**What to produce**
Reproduce word for word the lines between those holding "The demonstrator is" and "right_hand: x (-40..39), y", inclusive, and nothing else from the data below.

Records from a data source
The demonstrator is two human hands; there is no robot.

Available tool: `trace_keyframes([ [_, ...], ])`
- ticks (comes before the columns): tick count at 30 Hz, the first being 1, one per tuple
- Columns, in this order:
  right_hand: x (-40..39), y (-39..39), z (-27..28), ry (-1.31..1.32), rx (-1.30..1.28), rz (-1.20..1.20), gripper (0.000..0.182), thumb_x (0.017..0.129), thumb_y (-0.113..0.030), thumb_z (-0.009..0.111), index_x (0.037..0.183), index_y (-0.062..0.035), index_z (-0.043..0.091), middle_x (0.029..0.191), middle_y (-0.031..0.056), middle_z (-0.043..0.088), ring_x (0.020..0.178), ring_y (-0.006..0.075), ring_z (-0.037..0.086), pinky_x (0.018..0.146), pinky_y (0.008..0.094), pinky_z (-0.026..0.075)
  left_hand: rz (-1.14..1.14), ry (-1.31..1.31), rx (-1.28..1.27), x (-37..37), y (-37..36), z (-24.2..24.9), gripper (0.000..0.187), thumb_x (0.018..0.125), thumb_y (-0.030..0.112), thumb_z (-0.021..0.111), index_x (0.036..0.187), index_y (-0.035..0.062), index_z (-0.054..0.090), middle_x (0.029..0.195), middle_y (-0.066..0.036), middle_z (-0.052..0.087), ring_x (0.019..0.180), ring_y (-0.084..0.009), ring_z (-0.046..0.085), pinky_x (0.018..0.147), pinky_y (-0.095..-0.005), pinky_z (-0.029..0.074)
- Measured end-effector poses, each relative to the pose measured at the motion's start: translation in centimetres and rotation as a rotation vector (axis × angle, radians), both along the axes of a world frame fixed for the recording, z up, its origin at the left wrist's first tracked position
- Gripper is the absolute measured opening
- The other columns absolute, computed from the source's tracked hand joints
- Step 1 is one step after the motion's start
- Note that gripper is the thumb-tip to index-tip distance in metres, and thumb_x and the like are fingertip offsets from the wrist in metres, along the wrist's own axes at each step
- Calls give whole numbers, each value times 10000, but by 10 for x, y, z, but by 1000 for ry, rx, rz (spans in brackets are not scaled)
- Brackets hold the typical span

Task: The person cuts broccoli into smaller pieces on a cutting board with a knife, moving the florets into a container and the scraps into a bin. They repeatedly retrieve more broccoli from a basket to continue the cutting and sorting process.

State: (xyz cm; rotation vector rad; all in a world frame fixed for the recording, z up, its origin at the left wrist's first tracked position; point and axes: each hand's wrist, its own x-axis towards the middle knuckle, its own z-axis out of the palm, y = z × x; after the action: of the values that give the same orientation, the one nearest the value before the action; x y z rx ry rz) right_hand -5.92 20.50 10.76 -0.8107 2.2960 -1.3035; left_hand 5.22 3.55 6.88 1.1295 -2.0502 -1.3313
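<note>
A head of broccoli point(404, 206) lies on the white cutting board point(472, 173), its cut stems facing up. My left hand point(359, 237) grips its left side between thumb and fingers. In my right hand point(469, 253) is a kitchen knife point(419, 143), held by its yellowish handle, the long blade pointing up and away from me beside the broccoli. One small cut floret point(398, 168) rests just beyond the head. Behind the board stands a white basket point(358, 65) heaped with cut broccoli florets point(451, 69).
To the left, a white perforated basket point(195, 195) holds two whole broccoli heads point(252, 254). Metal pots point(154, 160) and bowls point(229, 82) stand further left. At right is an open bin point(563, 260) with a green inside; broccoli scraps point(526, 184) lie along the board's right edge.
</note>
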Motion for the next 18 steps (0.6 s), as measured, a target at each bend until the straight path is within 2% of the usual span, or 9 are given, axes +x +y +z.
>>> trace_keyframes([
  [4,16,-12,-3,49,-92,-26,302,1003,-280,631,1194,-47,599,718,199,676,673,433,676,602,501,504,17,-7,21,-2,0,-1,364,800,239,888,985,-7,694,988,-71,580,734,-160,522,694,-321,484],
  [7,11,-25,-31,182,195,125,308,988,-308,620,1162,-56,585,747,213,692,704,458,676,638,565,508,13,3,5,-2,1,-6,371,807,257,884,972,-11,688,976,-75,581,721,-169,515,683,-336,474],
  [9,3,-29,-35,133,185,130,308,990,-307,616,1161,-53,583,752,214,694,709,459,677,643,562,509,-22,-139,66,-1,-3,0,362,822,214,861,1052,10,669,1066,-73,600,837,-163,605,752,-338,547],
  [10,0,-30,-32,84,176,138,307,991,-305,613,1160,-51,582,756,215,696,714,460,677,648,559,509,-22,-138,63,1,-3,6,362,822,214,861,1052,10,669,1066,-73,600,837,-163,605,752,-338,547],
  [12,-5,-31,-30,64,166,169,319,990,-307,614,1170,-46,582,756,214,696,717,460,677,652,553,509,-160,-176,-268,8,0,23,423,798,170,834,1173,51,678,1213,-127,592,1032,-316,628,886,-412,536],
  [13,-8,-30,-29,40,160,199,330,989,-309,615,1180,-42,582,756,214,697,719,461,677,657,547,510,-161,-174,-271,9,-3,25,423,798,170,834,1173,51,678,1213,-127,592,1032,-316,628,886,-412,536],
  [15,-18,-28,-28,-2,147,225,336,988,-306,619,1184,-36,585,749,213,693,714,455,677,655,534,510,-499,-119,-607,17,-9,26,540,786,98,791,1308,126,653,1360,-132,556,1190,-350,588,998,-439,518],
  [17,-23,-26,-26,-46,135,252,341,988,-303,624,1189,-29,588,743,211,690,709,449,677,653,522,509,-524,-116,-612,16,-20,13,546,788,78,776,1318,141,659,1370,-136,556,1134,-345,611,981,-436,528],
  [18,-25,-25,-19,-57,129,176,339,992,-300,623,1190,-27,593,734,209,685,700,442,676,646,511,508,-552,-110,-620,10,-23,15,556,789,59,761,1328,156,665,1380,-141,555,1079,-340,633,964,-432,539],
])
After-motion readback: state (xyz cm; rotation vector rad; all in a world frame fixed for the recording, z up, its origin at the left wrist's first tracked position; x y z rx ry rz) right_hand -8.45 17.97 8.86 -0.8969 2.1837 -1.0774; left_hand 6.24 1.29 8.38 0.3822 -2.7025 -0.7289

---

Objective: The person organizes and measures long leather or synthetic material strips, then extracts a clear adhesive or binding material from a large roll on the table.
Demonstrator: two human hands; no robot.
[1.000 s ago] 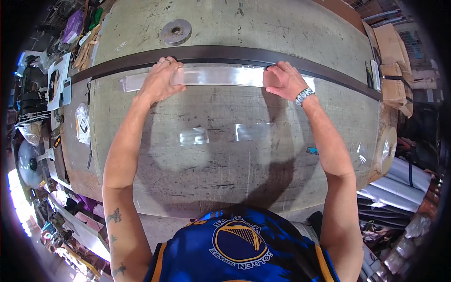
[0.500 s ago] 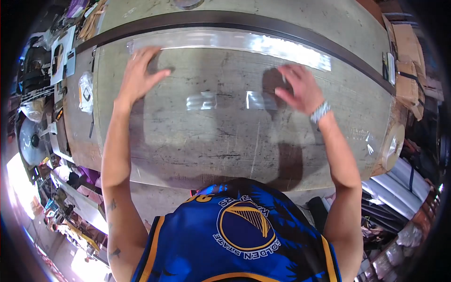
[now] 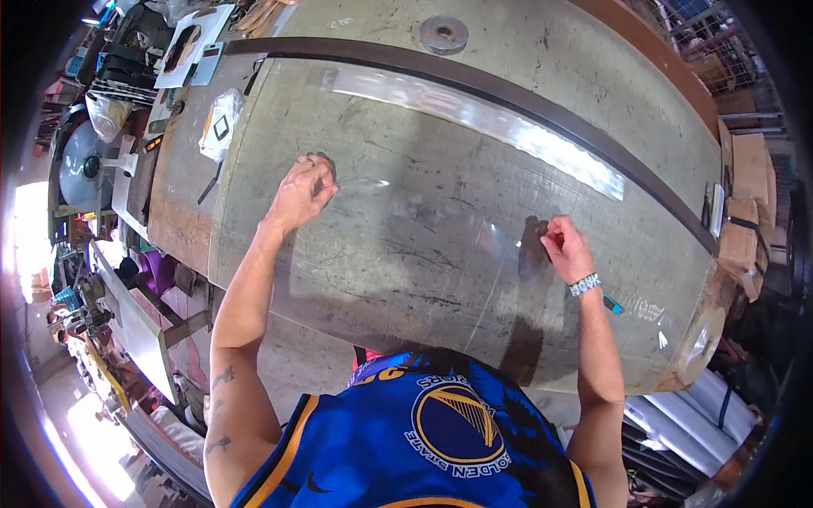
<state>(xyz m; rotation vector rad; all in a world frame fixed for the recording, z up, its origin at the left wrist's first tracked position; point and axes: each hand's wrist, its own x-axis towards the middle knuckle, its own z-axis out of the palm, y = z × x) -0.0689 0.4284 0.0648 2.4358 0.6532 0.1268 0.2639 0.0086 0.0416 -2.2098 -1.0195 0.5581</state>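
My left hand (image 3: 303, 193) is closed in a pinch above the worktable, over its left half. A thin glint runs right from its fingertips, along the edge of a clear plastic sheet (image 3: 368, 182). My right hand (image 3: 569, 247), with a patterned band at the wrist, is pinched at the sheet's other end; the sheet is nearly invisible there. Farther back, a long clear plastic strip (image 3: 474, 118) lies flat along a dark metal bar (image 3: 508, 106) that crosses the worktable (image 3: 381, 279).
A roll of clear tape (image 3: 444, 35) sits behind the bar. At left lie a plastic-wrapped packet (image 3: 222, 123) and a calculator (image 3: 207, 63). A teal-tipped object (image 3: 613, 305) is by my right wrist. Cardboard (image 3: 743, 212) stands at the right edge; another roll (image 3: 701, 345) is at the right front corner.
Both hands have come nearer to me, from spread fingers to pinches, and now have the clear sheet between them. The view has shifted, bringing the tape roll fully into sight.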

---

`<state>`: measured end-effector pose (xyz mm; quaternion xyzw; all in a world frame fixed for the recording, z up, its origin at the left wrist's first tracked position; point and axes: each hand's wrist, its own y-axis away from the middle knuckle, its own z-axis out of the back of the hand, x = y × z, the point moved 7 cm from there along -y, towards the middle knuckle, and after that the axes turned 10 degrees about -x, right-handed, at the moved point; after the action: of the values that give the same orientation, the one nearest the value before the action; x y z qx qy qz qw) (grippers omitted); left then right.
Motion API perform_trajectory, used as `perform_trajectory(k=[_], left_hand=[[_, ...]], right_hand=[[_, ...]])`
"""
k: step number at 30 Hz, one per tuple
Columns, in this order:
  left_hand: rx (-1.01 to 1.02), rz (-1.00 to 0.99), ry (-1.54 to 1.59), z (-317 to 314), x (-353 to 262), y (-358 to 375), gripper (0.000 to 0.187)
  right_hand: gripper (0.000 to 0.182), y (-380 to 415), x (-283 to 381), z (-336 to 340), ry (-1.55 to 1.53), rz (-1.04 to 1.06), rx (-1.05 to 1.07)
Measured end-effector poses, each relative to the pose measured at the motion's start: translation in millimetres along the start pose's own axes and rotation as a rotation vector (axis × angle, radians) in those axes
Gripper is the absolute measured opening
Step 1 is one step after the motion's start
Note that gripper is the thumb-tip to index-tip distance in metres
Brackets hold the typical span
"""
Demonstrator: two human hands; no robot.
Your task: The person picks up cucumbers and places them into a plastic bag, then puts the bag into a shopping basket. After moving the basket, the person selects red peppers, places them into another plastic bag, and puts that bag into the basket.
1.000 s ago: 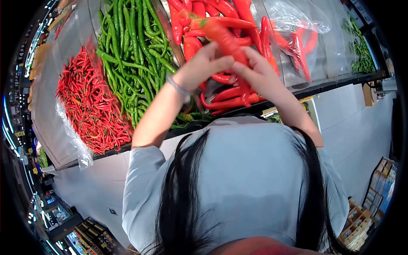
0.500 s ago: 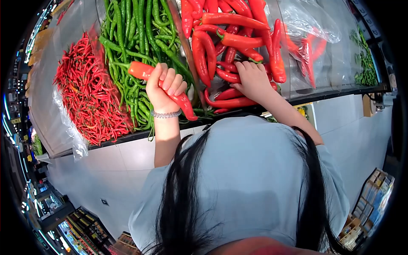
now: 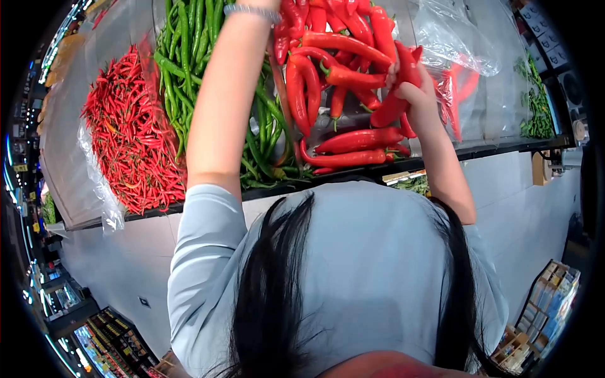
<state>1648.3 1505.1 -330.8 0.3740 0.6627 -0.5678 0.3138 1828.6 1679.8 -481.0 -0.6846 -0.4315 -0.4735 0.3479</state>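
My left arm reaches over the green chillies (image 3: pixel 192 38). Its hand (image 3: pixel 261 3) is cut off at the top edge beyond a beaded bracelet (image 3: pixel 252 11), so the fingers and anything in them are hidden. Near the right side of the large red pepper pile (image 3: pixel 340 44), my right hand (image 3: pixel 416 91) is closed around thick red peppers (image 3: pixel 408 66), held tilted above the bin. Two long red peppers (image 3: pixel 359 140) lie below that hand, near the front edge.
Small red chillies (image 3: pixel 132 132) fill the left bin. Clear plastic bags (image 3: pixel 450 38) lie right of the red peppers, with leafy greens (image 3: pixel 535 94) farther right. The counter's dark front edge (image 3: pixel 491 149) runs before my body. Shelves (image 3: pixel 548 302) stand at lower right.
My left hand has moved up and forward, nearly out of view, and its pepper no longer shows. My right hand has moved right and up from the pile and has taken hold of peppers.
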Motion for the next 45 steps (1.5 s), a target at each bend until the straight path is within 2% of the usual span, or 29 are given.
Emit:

**Answer for the task**
The demonstrator is two human hands; there is no robot.

Available tool: `trace_keyframes([ [_, ...], ])`
- ticks (comes before the columns): tick count at 30 Hz, the first being 1, one per tuple
- Columns, in this order:
  right_hand: x (-40..39), y (-39..39), z (-27..28), ry (-1.31..1.32), rx (-1.30..1.28), rz (-1.20..1.20), gripper (0.000..0.182), thumb_x (0.017..0.129), thumb_y (-0.113..0.030), thumb_z (-0.009..0.111), index_x (0.037..0.183), index_y (-0.062..0.035), index_z (-0.043..0.091), middle_x (0.029..0.191), middle_y (-0.031..0.056), middle_z (-0.043..0.088), ring_x (0.020..0.178), ring_y (-0.006..0.075), ring_z (-0.037..0.086), pinky_x (0.018..0.146), pinky_y (0.008..0.094), pinky_z (-0.026..0.075)

The exercise closes with this answer.